Do you guys load a transformation matrix for an object then render the object, then repeat? Or do you load a pile of transformation matrices into one [or more] uniform blocks first, then somehow specify to the shaders which to reference for each vertex? Or do you load a pile of transformation matrices into a texture instead of a uniform block? What makes the association between vertex and a specific transformation matrix? I've got a 4-bit field in my vertices to specify "which transformation matrix", but that's not to specify the primary transformation matrix (which in my engine is the same for all objects (except "large moving objects")). I could expand that field, I suppose, though I'm running low on free bits in my 64-byte vertices.
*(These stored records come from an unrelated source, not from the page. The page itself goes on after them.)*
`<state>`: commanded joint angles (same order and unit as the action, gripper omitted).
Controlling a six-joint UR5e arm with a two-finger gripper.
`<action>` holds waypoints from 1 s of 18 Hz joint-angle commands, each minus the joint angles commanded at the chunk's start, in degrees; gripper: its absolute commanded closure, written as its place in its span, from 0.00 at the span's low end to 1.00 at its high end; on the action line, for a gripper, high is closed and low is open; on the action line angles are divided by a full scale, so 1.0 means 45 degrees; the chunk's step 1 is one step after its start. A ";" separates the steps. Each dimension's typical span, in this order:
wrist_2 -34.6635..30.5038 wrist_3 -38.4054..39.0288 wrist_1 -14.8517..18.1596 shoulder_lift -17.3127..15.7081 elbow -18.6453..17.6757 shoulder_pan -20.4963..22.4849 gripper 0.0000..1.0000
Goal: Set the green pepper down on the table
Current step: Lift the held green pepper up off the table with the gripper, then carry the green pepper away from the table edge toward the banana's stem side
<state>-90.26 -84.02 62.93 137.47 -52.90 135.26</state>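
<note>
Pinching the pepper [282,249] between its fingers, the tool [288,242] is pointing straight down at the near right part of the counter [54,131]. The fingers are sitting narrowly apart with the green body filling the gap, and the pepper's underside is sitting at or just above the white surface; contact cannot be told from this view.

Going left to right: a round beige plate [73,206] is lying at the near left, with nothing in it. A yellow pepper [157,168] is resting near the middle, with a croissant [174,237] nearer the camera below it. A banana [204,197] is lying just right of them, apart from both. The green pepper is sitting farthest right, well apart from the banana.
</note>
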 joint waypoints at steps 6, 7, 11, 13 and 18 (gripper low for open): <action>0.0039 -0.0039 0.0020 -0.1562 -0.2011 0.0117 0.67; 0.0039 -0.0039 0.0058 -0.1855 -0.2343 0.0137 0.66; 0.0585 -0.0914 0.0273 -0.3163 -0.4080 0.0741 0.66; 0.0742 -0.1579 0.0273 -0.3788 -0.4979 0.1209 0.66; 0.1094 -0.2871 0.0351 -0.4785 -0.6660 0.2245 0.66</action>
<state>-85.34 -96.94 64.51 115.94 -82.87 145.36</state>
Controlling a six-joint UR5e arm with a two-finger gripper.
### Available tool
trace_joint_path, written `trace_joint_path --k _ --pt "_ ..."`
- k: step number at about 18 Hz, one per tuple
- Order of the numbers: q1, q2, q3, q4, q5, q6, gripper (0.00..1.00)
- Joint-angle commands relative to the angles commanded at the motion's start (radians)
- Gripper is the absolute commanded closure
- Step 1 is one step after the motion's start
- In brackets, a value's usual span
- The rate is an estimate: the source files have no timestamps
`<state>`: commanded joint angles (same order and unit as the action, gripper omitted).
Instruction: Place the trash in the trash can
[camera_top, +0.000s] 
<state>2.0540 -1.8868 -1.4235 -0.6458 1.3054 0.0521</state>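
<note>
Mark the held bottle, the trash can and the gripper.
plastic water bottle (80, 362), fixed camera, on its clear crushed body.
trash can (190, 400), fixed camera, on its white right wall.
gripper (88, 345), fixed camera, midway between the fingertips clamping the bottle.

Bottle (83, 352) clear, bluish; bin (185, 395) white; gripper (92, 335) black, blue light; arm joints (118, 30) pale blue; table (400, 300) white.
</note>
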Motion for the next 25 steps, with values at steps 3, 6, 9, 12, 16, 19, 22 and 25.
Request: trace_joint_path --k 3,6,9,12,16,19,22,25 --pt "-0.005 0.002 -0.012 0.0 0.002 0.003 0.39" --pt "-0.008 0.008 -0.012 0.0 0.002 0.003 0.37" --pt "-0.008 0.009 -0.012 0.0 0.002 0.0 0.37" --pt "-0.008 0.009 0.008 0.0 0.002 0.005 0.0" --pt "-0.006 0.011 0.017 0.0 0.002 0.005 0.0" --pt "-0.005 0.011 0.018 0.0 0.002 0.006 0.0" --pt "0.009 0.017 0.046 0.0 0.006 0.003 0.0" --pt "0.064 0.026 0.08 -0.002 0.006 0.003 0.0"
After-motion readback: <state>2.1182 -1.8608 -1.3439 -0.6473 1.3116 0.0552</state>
I can see a parallel between what I do now, and one possible approach along the lines you guys are talking about. As it is now, on each frame I compile a list of objects that have been "modified" (rotated, translated or 1+ vertices otherwise changed). Once all modifications have been performed, I process only the modified objects (transform vertices, upload to VBO, draw). If I leave local-coordinates in the VBOs, then I don't need to upload the vertices of modified objects, but I do need to upload the transformation matrices of modified objects. If those transformation matrices are in uniform blocks, or in a texture, I can upload the matrices all at once at the beginning, then draw in whatever [sort] order I wish. This should [potentially] make it possible to render many sequential objects in a VBO with one draw call. This might not work all that great in average cases if I test every object against the frustum, because a large percentage of objects will be culled, and the stream of consecutive objects to draw usually rather limited by that fact. However, if I keep my current scheme of mapping a volume of space to each VBO, then most often all objects or no objects will be drawn. Furthermore, I could test the whole 3D volume against the frustum first, then reject entire VBOs full of objects with this one fast test in many cases.
Yeah, the ability to upload all modified transformation matrices at the start, then not upload them between objects seems promising. Where is the more efficient place to access them (uniform blocks, textures, or somewhere else)?